Exercise requirements – Using the entries that follow, write out the line containing "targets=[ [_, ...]", the line containing "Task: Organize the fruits", and every line between them, exactly and nothing else.

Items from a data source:
━━━━━━━━━━━━━━━━━━━━

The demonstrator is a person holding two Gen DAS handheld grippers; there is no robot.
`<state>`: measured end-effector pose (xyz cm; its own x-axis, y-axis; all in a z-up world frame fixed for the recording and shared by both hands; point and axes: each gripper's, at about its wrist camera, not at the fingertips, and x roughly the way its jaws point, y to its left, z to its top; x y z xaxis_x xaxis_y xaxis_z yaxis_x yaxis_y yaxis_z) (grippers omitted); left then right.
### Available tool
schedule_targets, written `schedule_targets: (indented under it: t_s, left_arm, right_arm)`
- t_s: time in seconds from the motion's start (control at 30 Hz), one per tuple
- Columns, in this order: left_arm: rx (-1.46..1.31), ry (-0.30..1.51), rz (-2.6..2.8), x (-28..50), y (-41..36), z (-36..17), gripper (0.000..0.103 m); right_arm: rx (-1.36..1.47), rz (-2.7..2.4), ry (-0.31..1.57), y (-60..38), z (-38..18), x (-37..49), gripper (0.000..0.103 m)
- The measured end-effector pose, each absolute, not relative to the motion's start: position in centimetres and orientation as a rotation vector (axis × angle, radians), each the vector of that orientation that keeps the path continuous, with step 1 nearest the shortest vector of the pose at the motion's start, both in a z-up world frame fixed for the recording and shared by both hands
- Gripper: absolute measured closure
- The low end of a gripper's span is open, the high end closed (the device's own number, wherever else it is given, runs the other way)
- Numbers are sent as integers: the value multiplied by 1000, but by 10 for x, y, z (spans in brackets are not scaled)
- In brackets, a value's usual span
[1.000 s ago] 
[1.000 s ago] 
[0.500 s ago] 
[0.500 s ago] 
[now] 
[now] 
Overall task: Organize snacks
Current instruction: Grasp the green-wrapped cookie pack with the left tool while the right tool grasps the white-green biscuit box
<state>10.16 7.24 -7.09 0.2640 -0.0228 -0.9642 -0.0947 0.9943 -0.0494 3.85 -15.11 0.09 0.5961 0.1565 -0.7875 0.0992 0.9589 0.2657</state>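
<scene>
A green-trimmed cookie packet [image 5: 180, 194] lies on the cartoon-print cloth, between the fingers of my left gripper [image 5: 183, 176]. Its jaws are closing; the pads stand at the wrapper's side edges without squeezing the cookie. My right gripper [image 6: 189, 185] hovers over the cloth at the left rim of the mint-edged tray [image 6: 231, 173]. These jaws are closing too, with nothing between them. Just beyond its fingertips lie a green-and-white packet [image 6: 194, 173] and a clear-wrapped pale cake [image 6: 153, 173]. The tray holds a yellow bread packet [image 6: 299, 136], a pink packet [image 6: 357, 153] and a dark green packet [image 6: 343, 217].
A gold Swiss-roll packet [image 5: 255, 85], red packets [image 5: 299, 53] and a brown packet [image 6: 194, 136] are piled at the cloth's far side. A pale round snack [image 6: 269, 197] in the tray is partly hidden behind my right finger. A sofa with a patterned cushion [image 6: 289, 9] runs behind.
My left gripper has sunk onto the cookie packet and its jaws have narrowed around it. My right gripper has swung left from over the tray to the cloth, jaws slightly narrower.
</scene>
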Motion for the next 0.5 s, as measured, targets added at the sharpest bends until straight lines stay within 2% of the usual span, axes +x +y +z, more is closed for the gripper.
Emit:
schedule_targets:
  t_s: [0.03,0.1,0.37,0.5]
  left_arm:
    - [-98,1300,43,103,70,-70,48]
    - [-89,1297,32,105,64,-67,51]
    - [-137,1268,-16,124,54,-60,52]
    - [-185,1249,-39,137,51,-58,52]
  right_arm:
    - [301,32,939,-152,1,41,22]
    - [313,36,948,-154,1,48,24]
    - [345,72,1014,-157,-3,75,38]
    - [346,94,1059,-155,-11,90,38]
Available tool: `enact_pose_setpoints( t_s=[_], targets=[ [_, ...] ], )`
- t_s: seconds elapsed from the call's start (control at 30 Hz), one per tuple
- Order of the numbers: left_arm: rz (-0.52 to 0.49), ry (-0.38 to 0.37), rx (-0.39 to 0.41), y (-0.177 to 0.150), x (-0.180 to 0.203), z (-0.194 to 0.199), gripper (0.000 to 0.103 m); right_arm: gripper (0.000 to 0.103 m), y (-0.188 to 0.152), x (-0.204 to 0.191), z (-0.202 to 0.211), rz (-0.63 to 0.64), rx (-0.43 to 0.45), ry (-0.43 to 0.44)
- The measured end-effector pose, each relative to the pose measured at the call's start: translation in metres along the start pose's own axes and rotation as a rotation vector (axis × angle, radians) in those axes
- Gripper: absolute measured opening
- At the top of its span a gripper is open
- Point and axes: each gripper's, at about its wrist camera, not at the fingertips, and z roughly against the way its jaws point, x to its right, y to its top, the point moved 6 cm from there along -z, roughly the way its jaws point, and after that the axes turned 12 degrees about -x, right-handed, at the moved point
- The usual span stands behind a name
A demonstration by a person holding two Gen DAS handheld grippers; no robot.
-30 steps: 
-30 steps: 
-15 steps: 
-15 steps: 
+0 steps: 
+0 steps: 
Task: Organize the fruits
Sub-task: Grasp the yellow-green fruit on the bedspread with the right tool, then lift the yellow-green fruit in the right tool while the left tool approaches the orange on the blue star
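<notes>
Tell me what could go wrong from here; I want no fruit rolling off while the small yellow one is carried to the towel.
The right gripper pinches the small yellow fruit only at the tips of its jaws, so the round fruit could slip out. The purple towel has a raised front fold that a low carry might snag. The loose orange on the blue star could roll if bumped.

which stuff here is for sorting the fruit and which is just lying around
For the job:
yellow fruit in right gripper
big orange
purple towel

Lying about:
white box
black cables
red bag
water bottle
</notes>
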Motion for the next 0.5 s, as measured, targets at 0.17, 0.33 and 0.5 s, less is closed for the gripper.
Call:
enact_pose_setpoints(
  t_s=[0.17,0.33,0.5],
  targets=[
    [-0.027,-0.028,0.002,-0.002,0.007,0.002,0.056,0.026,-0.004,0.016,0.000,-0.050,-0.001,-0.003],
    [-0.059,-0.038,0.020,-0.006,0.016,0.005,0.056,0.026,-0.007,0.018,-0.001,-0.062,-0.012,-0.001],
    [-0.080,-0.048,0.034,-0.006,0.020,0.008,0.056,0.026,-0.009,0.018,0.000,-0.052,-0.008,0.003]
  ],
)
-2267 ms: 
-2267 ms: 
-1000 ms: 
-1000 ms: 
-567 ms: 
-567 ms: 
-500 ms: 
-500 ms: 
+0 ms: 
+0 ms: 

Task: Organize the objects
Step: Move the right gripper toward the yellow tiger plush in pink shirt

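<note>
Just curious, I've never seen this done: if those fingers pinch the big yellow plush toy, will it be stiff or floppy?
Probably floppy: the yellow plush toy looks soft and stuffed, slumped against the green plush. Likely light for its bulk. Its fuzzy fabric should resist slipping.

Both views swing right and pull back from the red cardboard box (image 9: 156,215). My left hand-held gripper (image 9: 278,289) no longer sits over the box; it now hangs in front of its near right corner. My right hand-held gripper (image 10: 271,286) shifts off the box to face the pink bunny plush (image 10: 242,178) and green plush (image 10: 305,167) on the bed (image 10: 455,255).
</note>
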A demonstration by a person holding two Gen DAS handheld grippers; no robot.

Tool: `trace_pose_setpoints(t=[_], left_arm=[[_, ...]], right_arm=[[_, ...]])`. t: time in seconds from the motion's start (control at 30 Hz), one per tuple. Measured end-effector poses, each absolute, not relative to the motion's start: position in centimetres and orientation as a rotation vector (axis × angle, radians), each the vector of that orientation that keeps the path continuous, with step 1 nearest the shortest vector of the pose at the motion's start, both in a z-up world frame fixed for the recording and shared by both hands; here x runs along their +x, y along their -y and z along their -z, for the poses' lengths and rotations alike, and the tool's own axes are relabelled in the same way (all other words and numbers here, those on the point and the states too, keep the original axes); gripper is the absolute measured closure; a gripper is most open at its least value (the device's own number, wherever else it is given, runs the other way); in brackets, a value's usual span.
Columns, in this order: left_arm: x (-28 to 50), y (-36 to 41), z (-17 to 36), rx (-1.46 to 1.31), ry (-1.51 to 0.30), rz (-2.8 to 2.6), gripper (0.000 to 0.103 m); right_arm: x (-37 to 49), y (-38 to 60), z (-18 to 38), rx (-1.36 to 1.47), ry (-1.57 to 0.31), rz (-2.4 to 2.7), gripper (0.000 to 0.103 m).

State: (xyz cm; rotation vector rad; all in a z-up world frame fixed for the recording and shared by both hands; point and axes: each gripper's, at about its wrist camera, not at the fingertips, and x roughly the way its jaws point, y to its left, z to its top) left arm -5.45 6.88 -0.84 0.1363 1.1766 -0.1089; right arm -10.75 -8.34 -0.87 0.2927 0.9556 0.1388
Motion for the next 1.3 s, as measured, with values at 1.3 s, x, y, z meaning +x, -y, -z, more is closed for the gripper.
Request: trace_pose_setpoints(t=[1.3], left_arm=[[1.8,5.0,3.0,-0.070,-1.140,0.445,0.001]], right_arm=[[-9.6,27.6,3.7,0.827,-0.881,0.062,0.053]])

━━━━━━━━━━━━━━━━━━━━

Reply to the task –
Available tool: `enact_pose_setpoints( t_s=[_], targets=[ [_, ...] ], )`
- t_s: seconds elapsed from the call's start (control at 30 Hz), one per tuple
- Order of the numbers: left_arm: rz (-0.52 to 0.49), ry (-0.38 to 0.37), rx (-0.39 to 0.41), y (-0.177 to 0.150), x (-0.180 to 0.203), z (-0.194 to 0.199), gripper (0.000 to 0.103 m); right_arm: gripper (0.000 to 0.103 m), y (-0.188 to 0.152), x (-0.204 to 0.191), z (-0.202 to 0.211), rz (-0.63 to 0.64), rx (-0.43 to 0.45), ry (-0.43 to 0.44)
- The measured end-effector pose, each relative to the pose measured at the call's start: translation in metres along the start pose's own axes and rotation as a rotation vector (axis × angle, radians) in those axes
- Gripper: absolute measured opening
- At the top of its span a gripper is open
- Point and axes: each gripper's, at about its wrist camera, not at the fingertips, and z roughly against the way its jaws point, x to its right, y to its top, the point moved 6 cm from there along -z, roughly the way its jaws point, and after that the axes turned 12 degrees about -x, right-handed, at the moved point
- The usual span stands behind a name
A demonstration by a person holding two Gen DAS handheld grippers; no robot.
-30 steps: 
-30 steps: 
-15 steps: 
-15 steps: 
+0 steps: 
+0 steps: 
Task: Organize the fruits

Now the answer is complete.